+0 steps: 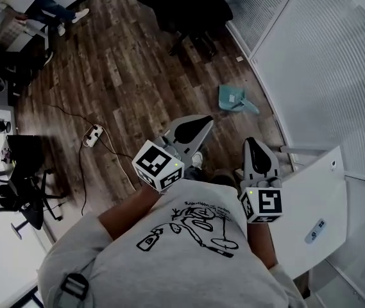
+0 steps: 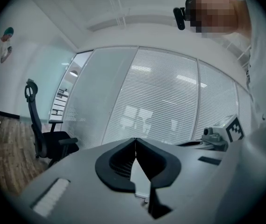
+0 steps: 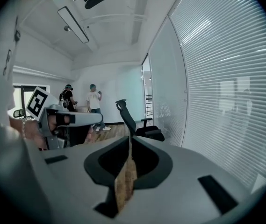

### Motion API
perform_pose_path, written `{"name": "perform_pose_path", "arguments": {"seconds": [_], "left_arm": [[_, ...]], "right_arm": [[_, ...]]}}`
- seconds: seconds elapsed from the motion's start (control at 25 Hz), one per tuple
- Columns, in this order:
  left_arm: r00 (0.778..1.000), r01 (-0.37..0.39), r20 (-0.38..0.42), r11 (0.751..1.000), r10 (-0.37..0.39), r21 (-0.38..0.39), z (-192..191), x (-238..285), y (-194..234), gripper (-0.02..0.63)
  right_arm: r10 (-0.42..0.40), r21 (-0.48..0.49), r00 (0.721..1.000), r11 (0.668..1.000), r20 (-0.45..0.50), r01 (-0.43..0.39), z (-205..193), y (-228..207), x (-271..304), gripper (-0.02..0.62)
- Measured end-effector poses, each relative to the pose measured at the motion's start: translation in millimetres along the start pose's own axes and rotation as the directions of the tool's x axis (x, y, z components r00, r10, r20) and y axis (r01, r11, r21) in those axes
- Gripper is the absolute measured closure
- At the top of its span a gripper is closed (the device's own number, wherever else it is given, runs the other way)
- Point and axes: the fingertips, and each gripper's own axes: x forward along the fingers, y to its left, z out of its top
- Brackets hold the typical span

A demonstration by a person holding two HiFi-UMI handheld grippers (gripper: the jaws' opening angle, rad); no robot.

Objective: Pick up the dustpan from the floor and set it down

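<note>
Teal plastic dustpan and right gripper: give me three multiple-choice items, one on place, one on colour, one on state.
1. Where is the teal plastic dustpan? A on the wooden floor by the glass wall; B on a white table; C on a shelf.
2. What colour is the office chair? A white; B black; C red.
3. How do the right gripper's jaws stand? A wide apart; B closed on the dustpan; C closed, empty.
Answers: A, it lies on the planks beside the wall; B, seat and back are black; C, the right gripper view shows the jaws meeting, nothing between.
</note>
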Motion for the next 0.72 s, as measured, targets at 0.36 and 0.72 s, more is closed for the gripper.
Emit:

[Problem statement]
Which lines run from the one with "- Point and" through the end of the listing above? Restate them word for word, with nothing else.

[Exercise answer]
- Point and axes: the fingertips, and each gripper's own axes: x forward along the fingers, y to its left, z out of its top
- Brackets hold the typical span

A demonstration by a person holding two HiFi-UMI handheld grippers (gripper: the jaws' opening angle, rad); no robot.

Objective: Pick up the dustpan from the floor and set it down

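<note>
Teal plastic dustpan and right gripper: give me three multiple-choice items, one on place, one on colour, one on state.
1. Where is the teal plastic dustpan? A on the wooden floor by the glass wall; B on a white table; C on a shelf.
2. What colour is the office chair? A white; B black; C red.
3. How do the right gripper's jaws stand? A wide apart; B closed on the dustpan; C closed, empty.
Answers: A, it lies on the planks beside the wall; B, seat and back are black; C, the right gripper view shows the jaws meeting, nothing between.
</note>
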Motion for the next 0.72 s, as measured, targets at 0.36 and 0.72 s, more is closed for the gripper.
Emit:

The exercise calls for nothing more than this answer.